**PROBLEM DETAILS:**
The answer must consist solely of the line that contains "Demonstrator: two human" and all subsequent lines of the data, each reproduced exactly.

**MATERIAL PROVIDED:**
=== Section Start ===

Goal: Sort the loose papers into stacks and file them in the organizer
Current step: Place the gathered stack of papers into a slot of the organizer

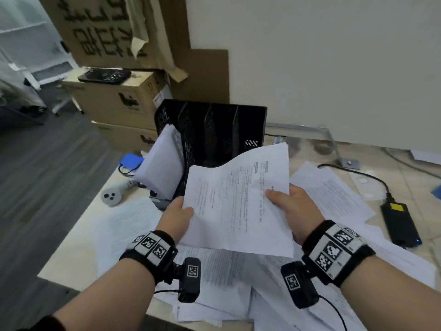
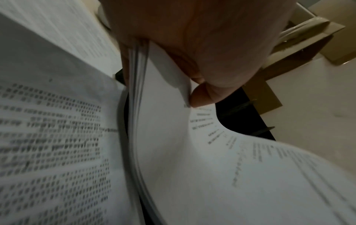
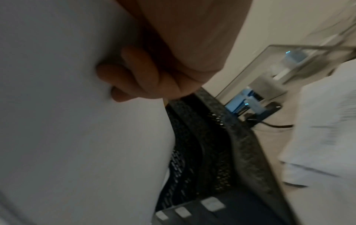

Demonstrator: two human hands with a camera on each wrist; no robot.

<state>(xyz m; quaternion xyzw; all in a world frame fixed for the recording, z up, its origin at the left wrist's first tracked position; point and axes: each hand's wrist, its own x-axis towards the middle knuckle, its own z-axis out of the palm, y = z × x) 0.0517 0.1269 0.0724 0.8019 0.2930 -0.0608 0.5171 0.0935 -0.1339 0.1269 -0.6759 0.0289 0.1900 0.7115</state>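
While both hands pinch a stack of papers [image 1: 238, 201], left hand [image 1: 175, 218] and right hand [image 1: 292, 211] on opposite side edges, the black organizer [image 1: 214, 132] stands just beyond at twelve o'clock, nearer the left hand.

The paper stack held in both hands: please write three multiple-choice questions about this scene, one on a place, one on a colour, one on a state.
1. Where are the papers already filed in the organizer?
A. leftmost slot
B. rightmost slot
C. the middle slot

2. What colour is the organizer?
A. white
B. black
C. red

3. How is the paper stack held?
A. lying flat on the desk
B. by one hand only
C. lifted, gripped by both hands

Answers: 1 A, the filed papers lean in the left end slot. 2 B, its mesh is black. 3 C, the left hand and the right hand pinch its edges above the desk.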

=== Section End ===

**OUTPUT FOR THIS EXERCISE:**
Demonstrator: two human hands with a camera on each wrist; no robot.

<state>(xyz m; quaternion xyzw; all in a world frame fixed for the recording, z up, its origin at the left wrist's first tracked position; point and axes: each hand's wrist, its own x-axis towards the middle knuckle, its own z-axis out of the palm, y = z × x) 0.0517 0.1269 0.0724 0.8019 0.2930 -0.0608 0.5171 0.0935 -0.1339 0.1269 -0.6759 0.0289 0.1900 0.7115</state>
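While both hands pinch a stack of papers [image 1: 238, 201], left hand [image 1: 175, 218] and right hand [image 1: 292, 211] on opposite side edges, the black organizer [image 1: 214, 132] stands just beyond at twelve o'clock, nearer the left hand.

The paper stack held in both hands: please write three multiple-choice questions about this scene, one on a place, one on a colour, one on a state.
1. Where are the papers already filed in the organizer?
A. leftmost slot
B. rightmost slot
C. the middle slot

2. What colour is the organizer?
A. white
B. black
C. red

3. How is the paper stack held?
A. lying flat on the desk
B. by one hand only
C. lifted, gripped by both hands

Answers: 1 A, the filed papers lean in the left end slot. 2 B, its mesh is black. 3 C, the left hand and the right hand pinch its edges above the desk.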

No more output is expected for this exercise.